From El Nuevo Herald's Juan Tamayo:
Superstar couple Beyoncé and Jay Z will likely claim that they had a legal permit for their controversial trip to Cuba, but they and their retinue might still face trouble with the complex U.S. sanctions on the island. U.S. government and travel industry officials say.
Their visit to the communist-ruled island last week led two Cuban-Americans in Congress to ask the Treasury Department’s Office of Foreign Assets Control (OFAC), which enforces sanctions on Cuba, if the couple had an OFAC license for the trip.
Cuba’s official media reported the couple was on a tourist visit, which would be illegal under the half-century-old U.S. embargo. They celebrated their fifth wedding anniversary in Havana and took along their respective mothers and at least one bodyguard.

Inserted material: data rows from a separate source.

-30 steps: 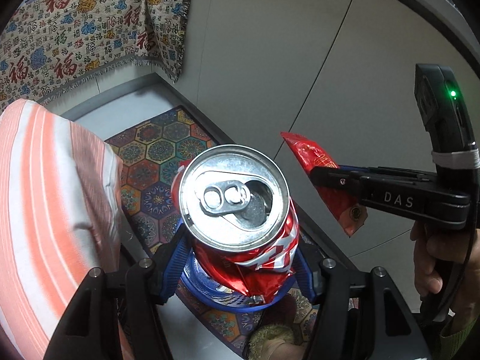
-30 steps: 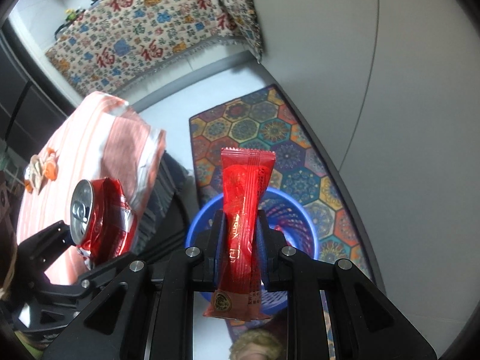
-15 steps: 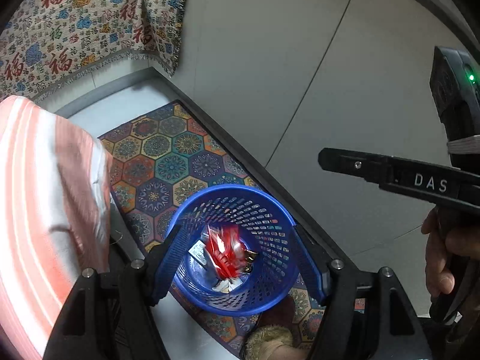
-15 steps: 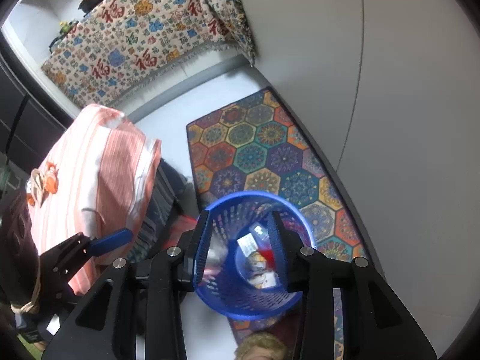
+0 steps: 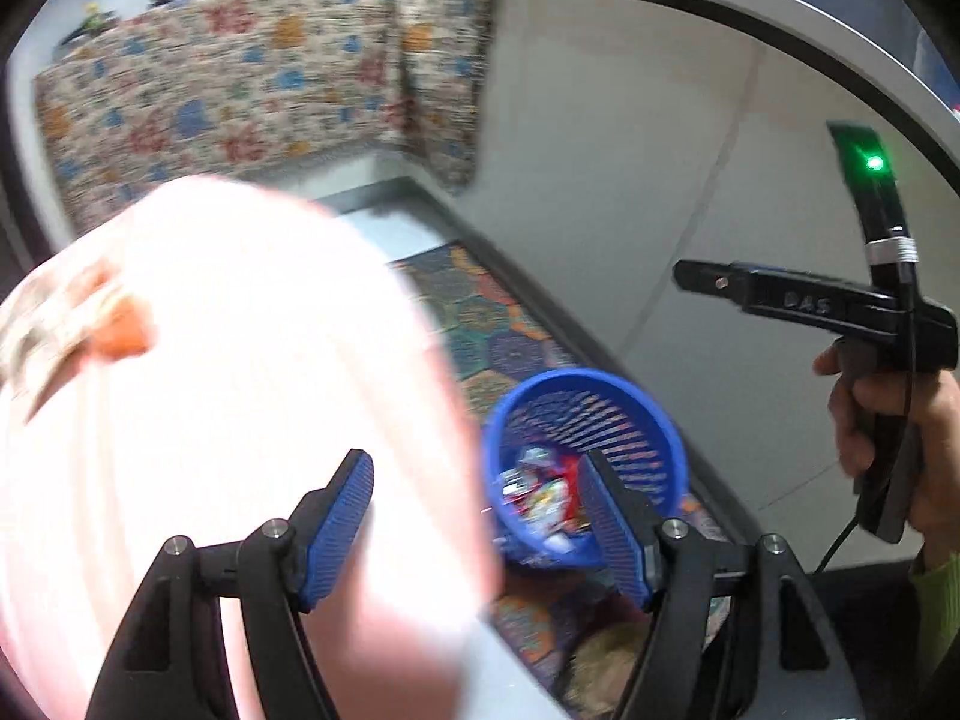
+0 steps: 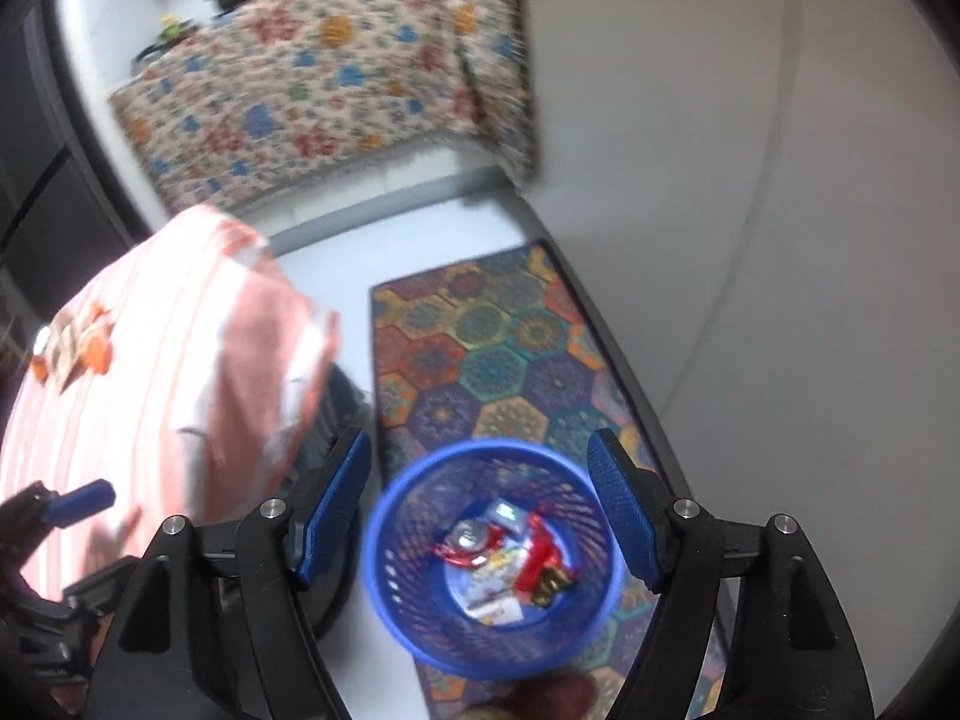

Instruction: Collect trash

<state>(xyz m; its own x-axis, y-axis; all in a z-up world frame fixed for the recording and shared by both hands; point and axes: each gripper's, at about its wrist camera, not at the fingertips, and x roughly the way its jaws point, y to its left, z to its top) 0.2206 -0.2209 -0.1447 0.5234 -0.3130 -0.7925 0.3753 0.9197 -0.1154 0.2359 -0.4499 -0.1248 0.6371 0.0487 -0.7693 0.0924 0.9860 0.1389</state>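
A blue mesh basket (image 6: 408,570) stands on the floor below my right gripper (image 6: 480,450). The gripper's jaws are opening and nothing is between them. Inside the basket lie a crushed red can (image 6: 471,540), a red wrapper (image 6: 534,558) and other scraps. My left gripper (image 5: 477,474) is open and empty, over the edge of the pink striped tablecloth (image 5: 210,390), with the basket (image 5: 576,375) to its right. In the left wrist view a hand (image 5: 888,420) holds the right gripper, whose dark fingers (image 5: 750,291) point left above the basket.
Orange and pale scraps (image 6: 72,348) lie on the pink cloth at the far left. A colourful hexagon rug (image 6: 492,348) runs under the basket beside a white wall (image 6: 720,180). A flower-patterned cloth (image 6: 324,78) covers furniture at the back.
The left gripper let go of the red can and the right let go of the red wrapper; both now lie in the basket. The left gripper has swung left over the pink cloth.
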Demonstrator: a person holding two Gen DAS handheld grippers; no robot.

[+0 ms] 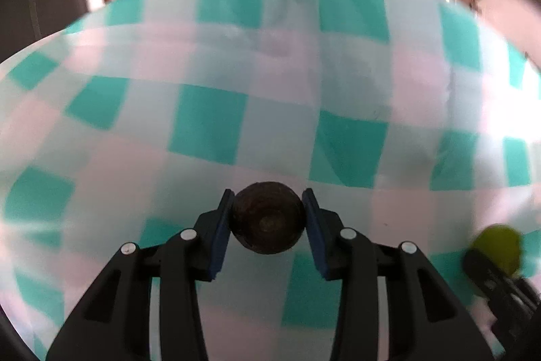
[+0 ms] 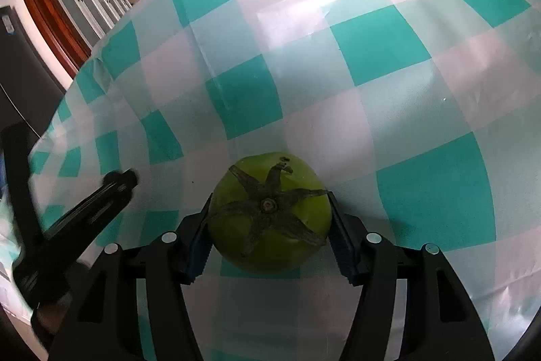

But while U.S. laws and regulations allow Cuban-Americans to make unlimited trips to the island for “family reunification” visits, U.S. residents and citizens who are not Cuban American face a tangled web of OFAC restrictions.
They can travel under “specific licenses” obtained in advance from OFAC, for instance for educational trips known as “people to people travel.” Or they can go under “general licenses” for purposes such as journalism or cultural research, which do not require prior approval but can be challenged and punished by OFAC afterward.